XVIe s. En l'ouverture d'un empyeme, il faut que la boue qui en sort…, Paré, Introd. 17. Ce mot, qui est en françois appellé boue, en latin pus, et en grec pyon, signifie un humeur putride, Paré, XI, 2. On la [une ville] disoit n'estre faite que de boue et de crachat ; de tels mots usoit on pour monstrer sa foiblesse, Brantôme, Capit. fr. t. II, p. 178, dans LACURNE.

ÉTYMOLOGIE

Picard, baue et beue. L'étymologie parait être dans le celtique : kymri, baw, boue, budhyr, boueux. Le lorrain bodère, qui tient sans doute de boue, veut un radical avec une dentale. Le lombard boga, boue, est douteux.
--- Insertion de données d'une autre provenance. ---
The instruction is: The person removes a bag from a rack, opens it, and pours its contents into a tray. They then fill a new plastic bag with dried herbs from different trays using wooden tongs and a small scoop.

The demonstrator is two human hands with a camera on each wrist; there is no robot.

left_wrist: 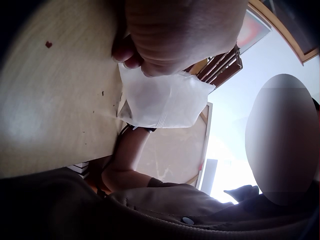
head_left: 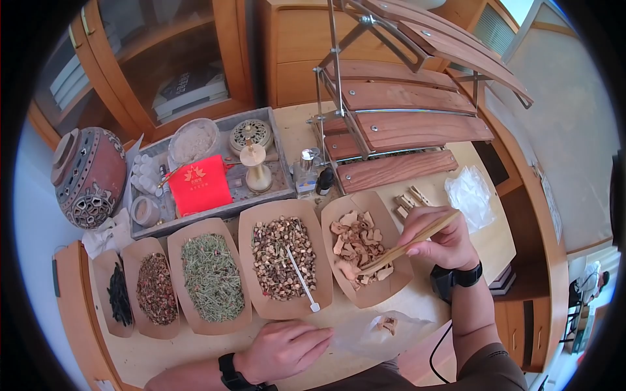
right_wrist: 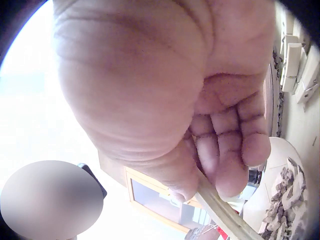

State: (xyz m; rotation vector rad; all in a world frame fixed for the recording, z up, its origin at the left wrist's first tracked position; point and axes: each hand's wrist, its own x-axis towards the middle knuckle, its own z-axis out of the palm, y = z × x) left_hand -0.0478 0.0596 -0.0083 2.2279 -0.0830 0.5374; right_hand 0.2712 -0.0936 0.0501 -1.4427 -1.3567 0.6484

Le celtique garde la probabilité, sans tout expliquer.

SUPPLÉMENT AU DICTIONNAIRE

BOUE. Ajoutez : - REM. J. J. Rousseau dit : traîner par les boues, dans les boues ; ce qui n'est pas conforme à l'usage. On fait circuler… dans Genève une lettre avec laquelle on achève de me traîner par les boues, Rousseau, Lett. à Mme de Chenonceaux, 6 février 1765. Le sexe dévot y [à Neuchâtel, où les dames s'étaient déclarées en sa faveur] traîne les ministres dans les boues, Rousseau, Lett. à d'Ivernois, 8 avril 1765.